Rachel (Ray Ray), Niki (Nipple Niki) and I (Err Bear) have been the walking cliche for a decade, ever since we met working as can-can girls at Rosie O'Grady's in downtown Orlando. (Clearly, that picture to the left is not us, it's from like the early 90's but that's what we wore and did. I don't have my older pictures out here with me in Singa!) For anyone not from Orlando, Rosie O'Grady's was a tourist hot spot that boasted the "Good Time Gang" which consisted of a ragtime band, jazz singer (the "Hot Mama") and a can-can dance on the bar performed by the cocktail waitresses.

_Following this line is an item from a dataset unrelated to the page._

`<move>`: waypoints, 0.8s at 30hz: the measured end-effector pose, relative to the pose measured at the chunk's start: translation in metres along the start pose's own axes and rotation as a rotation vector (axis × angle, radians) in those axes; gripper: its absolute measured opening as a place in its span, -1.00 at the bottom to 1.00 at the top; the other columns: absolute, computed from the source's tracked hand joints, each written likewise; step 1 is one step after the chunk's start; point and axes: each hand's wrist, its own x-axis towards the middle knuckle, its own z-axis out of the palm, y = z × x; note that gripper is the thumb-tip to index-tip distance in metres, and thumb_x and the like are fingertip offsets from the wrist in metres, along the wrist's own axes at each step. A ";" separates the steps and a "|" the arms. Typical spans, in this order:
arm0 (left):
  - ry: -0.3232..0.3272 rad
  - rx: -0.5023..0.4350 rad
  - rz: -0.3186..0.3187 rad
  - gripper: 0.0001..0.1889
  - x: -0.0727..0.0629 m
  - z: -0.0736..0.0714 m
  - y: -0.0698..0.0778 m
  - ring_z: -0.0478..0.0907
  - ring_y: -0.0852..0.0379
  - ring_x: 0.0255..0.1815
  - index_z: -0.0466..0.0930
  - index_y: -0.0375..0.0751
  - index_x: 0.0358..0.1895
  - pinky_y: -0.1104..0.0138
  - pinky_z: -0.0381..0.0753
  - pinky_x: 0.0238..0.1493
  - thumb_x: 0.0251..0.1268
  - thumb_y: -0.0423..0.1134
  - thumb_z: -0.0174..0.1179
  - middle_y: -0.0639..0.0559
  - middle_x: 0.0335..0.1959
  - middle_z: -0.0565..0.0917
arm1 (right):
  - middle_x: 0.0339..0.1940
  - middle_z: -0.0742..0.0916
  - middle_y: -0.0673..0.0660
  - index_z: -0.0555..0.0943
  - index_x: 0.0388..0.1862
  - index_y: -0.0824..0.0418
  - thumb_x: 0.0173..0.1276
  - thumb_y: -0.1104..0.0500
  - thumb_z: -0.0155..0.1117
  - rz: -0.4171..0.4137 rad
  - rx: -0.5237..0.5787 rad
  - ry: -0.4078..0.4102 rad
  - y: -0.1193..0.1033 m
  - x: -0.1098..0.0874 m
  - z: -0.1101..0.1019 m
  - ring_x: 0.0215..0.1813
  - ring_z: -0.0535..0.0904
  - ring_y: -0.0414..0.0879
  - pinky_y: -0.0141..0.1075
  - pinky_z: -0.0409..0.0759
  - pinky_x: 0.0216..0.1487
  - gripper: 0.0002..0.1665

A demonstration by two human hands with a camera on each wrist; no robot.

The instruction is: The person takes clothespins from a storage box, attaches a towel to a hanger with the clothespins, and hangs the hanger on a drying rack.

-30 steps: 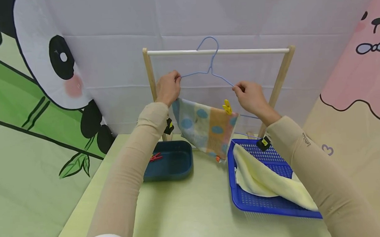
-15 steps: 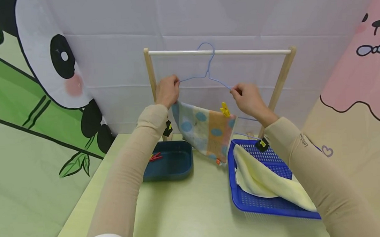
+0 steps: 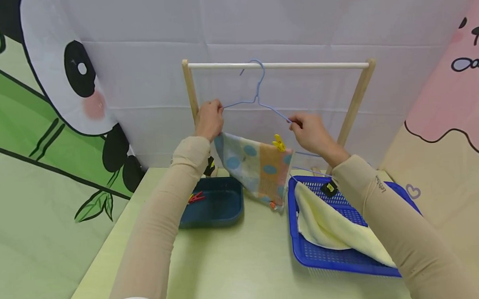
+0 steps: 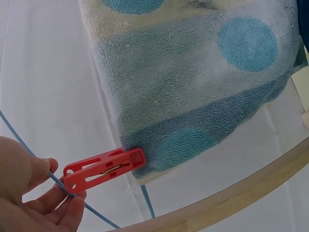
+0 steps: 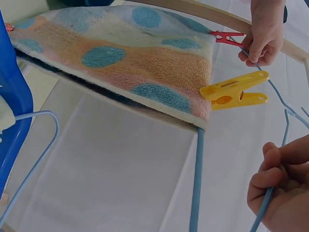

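A blue wire hanger [image 3: 257, 98] is held by its two sloping arms. My left hand [image 3: 209, 119] pinches the left arm, and my right hand [image 3: 311, 131] grips the right one. Its hook reaches over the white rail [image 3: 312, 65] of a wooden rack, the tip showing below the rail; whether it bears on the rail I cannot tell. A striped towel [image 3: 256, 166] with blue dots hangs over the hanger's lower wire. A yellow clothespin [image 5: 234, 92] clips one top corner, a red clothespin [image 4: 104, 169] the other, close to my left fingers.
On the table [image 3: 228, 268] a dark green tray [image 3: 212, 223] holds red clothespins [image 3: 196, 197], partly behind my left sleeve. To the right stands a blue basket [image 3: 302, 257] with a yellow cloth [image 3: 337, 229]. Another blue hanger's hook [image 5: 57, 128] sticks out beside it.
Both hands have come down and slightly left with the hanger and towel. The hook, higher above the rail before, now sits lower, its tip below the rail.
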 end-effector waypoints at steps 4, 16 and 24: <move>-0.017 0.021 -0.014 -0.73 -0.003 0.000 0.003 0.49 -0.08 -0.05 0.53 -0.29 0.01 0.15 0.46 -0.03 0.51 -0.24 -0.12 -0.19 -0.07 0.54 | -0.22 0.67 0.24 0.57 0.04 0.37 0.48 0.31 -0.11 0.007 0.009 -0.005 0.000 -0.002 0.003 -0.41 0.42 -0.02 -0.28 0.35 -0.47 -0.66; -0.013 0.056 0.054 -0.70 0.001 -0.002 0.003 0.47 -0.07 0.06 0.54 -0.20 0.11 0.16 0.44 0.07 0.51 -0.26 -0.13 -0.14 0.02 0.56 | -0.18 0.68 0.25 0.55 0.11 0.35 0.50 0.29 -0.13 -0.006 -0.002 -0.023 -0.005 0.000 0.010 -0.32 0.47 0.02 -0.22 0.37 -0.35 -0.63; 0.019 0.081 0.091 -0.71 0.002 -0.004 0.007 0.51 -0.10 0.02 0.58 -0.18 0.07 0.13 0.47 0.04 0.49 -0.23 -0.08 -0.13 0.00 0.59 | -0.21 0.68 0.24 0.56 0.12 0.36 0.48 0.31 -0.13 -0.030 0.024 -0.022 -0.008 0.002 0.019 -0.34 0.47 0.01 -0.25 0.37 -0.39 -0.62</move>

We would slide down the two story brass fireman's pole in the center of the stage and rouse the crowd with our can-can routine, full of "Wooo's!" and high kicks. It was one of my first jobs, and I can still say to this day, it was the one of the most fun jobs I've ever had! Rachel (the blond), Niki (the brunette) and I (duh) were fast friends and when Rosie O'Grady's closed it's doors, our manager said, "Yeah, you three act like you are inseparable, but I bet you won't keep in touch for more than a year." Famous last words, Jim.

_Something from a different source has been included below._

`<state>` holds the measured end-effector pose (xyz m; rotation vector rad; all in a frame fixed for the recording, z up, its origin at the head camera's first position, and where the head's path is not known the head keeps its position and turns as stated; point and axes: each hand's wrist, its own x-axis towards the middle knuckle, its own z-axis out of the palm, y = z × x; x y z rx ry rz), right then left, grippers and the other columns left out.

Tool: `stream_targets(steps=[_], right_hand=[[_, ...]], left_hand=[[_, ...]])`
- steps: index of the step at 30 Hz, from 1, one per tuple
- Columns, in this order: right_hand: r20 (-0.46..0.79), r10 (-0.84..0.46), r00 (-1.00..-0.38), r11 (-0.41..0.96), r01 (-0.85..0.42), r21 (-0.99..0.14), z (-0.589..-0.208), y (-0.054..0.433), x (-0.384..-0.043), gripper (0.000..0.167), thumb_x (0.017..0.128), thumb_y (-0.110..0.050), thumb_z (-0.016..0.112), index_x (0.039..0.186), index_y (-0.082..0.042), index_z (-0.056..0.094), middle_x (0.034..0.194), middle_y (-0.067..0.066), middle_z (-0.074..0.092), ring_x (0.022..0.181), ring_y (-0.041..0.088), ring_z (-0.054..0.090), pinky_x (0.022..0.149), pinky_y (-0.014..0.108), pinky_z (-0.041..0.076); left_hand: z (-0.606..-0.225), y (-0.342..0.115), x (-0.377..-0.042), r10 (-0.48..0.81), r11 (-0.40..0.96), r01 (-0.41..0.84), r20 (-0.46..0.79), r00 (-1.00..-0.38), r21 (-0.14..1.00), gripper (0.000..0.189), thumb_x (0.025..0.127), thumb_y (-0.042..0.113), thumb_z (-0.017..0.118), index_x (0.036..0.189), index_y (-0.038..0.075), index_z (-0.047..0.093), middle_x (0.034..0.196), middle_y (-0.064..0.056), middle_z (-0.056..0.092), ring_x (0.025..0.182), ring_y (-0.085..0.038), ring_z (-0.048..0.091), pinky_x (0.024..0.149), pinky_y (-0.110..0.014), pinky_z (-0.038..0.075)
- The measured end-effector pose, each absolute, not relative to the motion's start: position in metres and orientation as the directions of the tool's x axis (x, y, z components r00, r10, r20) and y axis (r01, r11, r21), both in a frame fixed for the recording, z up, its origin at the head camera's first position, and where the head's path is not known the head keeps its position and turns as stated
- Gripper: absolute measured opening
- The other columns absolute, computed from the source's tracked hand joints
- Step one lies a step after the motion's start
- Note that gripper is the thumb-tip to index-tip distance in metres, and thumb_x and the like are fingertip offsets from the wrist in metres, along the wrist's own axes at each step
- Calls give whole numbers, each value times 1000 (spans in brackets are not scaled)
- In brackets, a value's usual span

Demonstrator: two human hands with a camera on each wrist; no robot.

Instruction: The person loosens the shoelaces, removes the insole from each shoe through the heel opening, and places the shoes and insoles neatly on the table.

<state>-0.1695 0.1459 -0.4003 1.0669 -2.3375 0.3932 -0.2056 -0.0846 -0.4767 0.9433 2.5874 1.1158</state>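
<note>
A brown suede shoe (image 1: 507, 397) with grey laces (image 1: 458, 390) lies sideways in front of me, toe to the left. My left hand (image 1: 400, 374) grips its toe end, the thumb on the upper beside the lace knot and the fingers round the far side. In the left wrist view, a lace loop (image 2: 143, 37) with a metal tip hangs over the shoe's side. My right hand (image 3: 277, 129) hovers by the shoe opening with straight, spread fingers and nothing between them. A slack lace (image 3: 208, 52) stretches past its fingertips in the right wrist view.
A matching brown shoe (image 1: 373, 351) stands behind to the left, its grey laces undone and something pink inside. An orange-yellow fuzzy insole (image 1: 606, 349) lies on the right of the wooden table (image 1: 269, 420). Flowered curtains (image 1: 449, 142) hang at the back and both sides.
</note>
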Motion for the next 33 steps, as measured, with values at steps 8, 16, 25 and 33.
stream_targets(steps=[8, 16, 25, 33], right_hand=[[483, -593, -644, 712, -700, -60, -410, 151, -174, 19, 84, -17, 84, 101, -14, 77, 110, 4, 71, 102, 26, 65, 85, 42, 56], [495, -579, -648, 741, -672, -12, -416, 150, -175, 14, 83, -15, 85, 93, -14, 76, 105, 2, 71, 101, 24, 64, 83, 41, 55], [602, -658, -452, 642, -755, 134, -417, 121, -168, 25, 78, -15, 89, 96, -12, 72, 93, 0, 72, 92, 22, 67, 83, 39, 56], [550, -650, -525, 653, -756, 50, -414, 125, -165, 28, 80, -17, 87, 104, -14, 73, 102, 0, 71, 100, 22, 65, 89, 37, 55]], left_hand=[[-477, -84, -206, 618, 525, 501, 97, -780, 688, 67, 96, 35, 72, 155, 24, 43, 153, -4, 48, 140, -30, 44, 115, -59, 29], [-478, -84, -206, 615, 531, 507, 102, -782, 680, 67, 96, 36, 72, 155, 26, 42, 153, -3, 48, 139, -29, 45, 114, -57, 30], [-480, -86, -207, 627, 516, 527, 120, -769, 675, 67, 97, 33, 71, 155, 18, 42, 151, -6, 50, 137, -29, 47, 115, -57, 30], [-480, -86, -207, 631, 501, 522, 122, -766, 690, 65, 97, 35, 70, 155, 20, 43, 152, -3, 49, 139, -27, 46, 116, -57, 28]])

If I were to even try to tell you all the adventures I have had as a part of this threesome friendship, we'd be here all day! The stories from the summer after college when I lived with them, alone, would take a week to regale and they could never compare to the experience. I'm introducing you to these amazing ladies to highlight one of my deep dark secrets. I have never been able to, and fear I will never be able to flirt. And if I didn't learn from these girls (the masters), I doubt there is any one who could teach me! I think I'm just one of those girls who feels more comfortable hanging back and watching in awe as my beautiful friends work their magic. I'm the sarcastically funny one, which I am happy with, but it usually makes you "the buddy" or "wing man" when it comes to the opposite sex.
Now, make no mistake, Niki and Rachel are hilariously funny also! That's what brought us all together. All of my girlfriends from Orlando happen to be the most stunning, humble, and comical people I know.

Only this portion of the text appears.